Whether the expansion of managed care comes from “Medicare pilots, such as ACOs or bundling, which we are going to see more of,” or from traditional managed care plans, providers operating in this evolving marketplace “will have to sell themselves from a quality perspective,” says Darryl Nixon, director of reimbursement for the California Association of Health Facilities (CAHF). Nixon says CAHF is encouraging providers to strengthen current and develop new relationships with hospitals and managed care plans in order to be able to compete as these new models of care take shape.
In addition, providers will need the capability to gather and analyze data.

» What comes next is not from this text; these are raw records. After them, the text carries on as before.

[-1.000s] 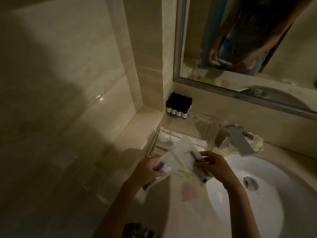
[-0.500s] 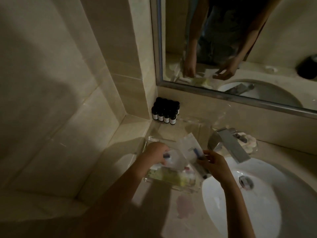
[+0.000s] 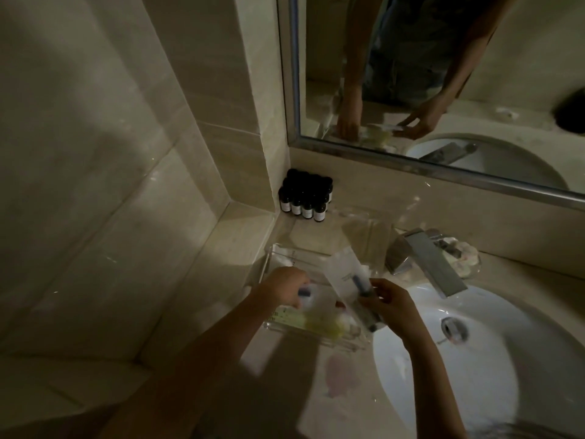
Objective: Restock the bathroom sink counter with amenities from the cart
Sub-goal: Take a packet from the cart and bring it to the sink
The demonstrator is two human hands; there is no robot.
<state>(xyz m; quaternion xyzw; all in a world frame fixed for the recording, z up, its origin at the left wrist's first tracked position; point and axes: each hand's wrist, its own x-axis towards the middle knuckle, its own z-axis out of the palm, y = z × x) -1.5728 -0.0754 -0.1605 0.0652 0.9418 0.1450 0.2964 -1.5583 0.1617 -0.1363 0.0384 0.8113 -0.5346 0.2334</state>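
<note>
A clear acrylic tray (image 3: 278, 251) sits on the counter left of the sink and holds wrapped amenity packets, some yellowish. My left hand (image 3: 281, 288) reaches down into the tray, fingers curled on a small packet with a dark blue part (image 3: 305, 293). My right hand (image 3: 391, 307) holds a white sachet (image 3: 343, 274) with a dark item inside, tilted up over the tray's right end. The picture is dim and the left hand is blurred.
Several small dark bottles (image 3: 305, 198) stand in the back corner under the mirror (image 3: 443, 74). A chrome faucet (image 3: 424, 261) juts over the white basin (image 3: 493, 359). A soap dish (image 3: 462, 255) lies behind the faucet. A pinkish stain (image 3: 343, 375) marks the counter front.
My left hand went from beside the right hand, above the counter, down into the tray with its packet. My right hand kept its sachet and barely shifted. The camera tilted up.
</note>
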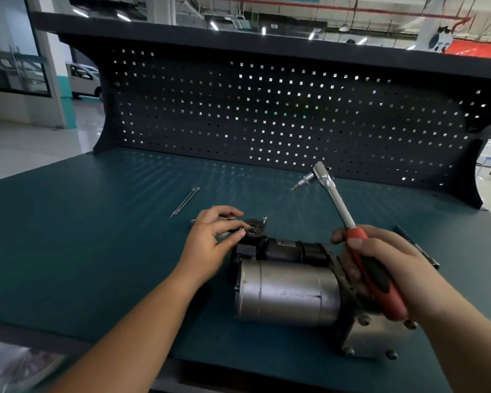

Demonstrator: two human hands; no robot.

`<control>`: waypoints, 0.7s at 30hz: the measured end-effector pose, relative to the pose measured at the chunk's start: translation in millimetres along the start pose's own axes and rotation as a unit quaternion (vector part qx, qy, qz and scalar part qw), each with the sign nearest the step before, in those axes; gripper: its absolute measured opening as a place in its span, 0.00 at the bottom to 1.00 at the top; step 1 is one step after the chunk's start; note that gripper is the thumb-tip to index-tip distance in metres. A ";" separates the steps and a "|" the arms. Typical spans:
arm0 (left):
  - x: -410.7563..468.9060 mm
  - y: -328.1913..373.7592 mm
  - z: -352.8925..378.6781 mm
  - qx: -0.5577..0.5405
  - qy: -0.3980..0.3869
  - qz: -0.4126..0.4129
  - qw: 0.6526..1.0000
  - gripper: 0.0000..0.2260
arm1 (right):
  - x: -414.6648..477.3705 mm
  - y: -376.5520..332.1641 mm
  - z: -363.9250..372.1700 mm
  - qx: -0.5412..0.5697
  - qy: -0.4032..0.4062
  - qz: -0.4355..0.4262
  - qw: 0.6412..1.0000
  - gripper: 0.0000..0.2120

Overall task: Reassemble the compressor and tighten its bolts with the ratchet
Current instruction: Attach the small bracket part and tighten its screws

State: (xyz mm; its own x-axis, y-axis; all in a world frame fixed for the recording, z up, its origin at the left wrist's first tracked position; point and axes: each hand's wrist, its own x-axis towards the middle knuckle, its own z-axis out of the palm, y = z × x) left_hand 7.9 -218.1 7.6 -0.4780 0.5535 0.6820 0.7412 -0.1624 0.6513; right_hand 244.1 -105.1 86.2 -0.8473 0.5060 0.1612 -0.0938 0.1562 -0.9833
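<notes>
The compressor (288,295) lies on its side on the green bench, a silver motor cylinder with a black body behind it and a metal block with bolts at the right. My left hand (214,236) pinches a small bolt (242,229) at the black round end cap (255,227) on the compressor's far left end. One short bolt (264,218) stands upright beside that cap. My right hand (386,269) grips the red and black handle of the ratchet (339,207), held up over the compressor's right end, its head and bit pointing left in the air.
Two long thin bolts (185,201) lie side by side on the bench (82,236) left of centre. A dark slim tool (418,246) lies at the right behind my right hand. A perforated back panel (267,114) closes the far edge.
</notes>
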 end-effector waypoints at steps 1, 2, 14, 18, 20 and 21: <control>0.4 -0.2 0.2 -0.001 0.007 0.000 1.000 0.13 | 0.3 2.2 -1.8 -0.002 -0.004 0.004 1.000 0.11; 0.7 -0.6 0.5 -0.003 0.013 -0.002 1.000 0.12 | 0.3 3.4 -3.9 -0.004 -0.015 0.010 1.000 0.10; -0.3 -2.7 -2.5 -0.064 0.035 -0.053 0.996 0.16 | 7.9 -5.7 21.2 -0.062 -0.122 0.040 0.990 0.11; -1.6 -2.6 -2.1 -0.060 0.030 -0.055 0.996 0.16 | 12.0 -2.9 24.6 -0.080 -0.116 0.057 0.988 0.11; -1.6 -2.6 -2.5 -0.060 0.026 -0.051 0.997 0.15 | 12.2 -3.6 24.7 -0.087 -0.120 0.064 0.987 0.11; -1.8 -2.4 -2.9 -0.061 0.023 -0.052 0.997 0.14 | 12.0 -5.0 24.6 -0.097 -0.123 0.066 0.986 0.11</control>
State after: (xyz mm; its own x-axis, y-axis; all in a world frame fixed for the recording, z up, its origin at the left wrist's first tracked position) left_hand 5.7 -221.1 5.8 -0.5726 0.5345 0.6217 0.6256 -0.2052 0.7527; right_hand 221.6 -120.7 91.0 -0.9487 0.3160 -0.0150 0.1064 0.2740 -0.9558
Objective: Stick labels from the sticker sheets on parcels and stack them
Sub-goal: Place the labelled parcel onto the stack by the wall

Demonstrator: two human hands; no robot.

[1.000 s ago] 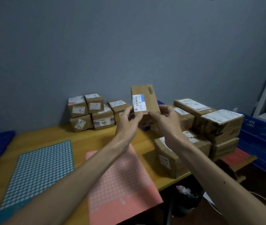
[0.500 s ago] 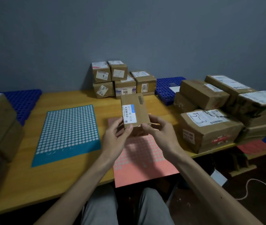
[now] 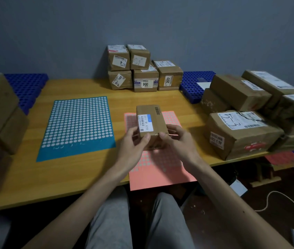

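The desk (image 3: 35, 177) spreads below the fingers (image 3: 145, 138), with a teal sticker sheet (image 3: 78, 126) to their left and a pink sticker sheet (image 3: 160, 173) directly beneath them. The left hand (image 3: 133, 148) and right hand (image 3: 180, 142) both grasp 1 small parcel (image 3: 153, 121) by its near end, label facing up.

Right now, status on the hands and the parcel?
Left hand and right hand both grip the small parcel, over the pink sticker sheet. No round sticker visible on it. Nothing blocks the hands.
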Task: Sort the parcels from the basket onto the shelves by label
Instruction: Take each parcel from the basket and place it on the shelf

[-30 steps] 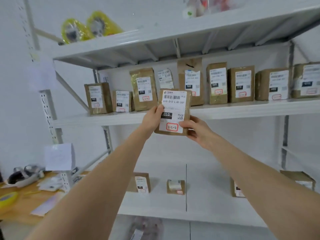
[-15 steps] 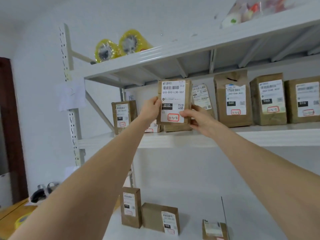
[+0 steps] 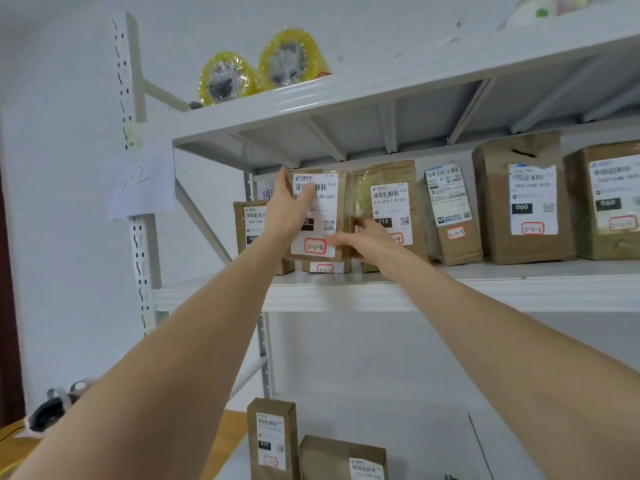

“Whether it’s knowing your hospital readmission rates or knowing what it costs to care for a specific diagnostic condition, you have to have the ability to gather analytics internally,” Nixon says.
“You also have to have the ability to analyze outside competitors and partners.”
Providers must also be able to look at their quality indicators and manage those in order to maximize their performance and enhance relationships with other providers along the continuum.
“A lot of that will have to go on to survive,” Nixon says.

New Competitive Models

Some providers are ahead of the curve. In Oakland, Calif., Windsor Healthcare has turned around an under-performing 94-bed skilled nursing facility and positioned for future success by identifying niche opportunities and strengthening ties with physicians and local hospitals.
Windsor Healthcare, a division of SnF Management with 34 nursing facilities in California, took ownership of the inner city Oakland facility in August 2010, says David Farrell, director of organizational development and regional director of operations.
“We began to implement strategies necessary to survive and stay open, and step one was an organizational shift to person-centered care,” says Farrell, a licensed nursing home administrator for 25 years and a member of the Pioneer Network Board of Directors.
The facility took the strategic step of developing specialized wound care, a service that local hospitals and the wider community needed, says Farrell.
“Hospitals want to discharge patients with wounds to only trusted providers,” he says. “We sent our nurse to become a certified wound specialist and began to market our commitment to healing wounds with data in hand to local hospitals.”
The relationship is a win-win: Windsor Healthcare Center of Oakland provides needed care that enables the facility to grow its Medicare census, and the hospital is able to discharge these patients sooner than they otherwise would.
The facility took the added step of hiring a prominent wound care physician in the local area for consultation rounds, teaching on-site, and participation with the QI team each month. The wound care program, made possible by “real partners who are strategically aligned,” has allowed the facility to have a more balanced mix of payers, which in turn gives it the resources to provide higher quality charity care, Farrell says.
The facility has recently launched a second program focusing on congestive heart failure, a condition with a high rate of hospital readmissions. Windsor has recruited two local physicians who specialize in the condition to be part of their QI team. 
“Now we’re positioning ourselves to be another solution to hospitals” and are aligning niches with their needs for ACOs or any model that enters the marketplace, Farrell says.
“We’re not a separate cog in the health care community, we’re part of the local health care continuum,” Farrell says.
“If we’re going to have a 14-day-stay patient, we have to make sure that the home health care provider we transition the patient to is a quality provider and can be trusted, because if they fail, and the patient is re-hospitalized, then we fail in the eyes of the hospital.”
Lynn Wagner is a freelance writer based in Shepherdstown, W.Va.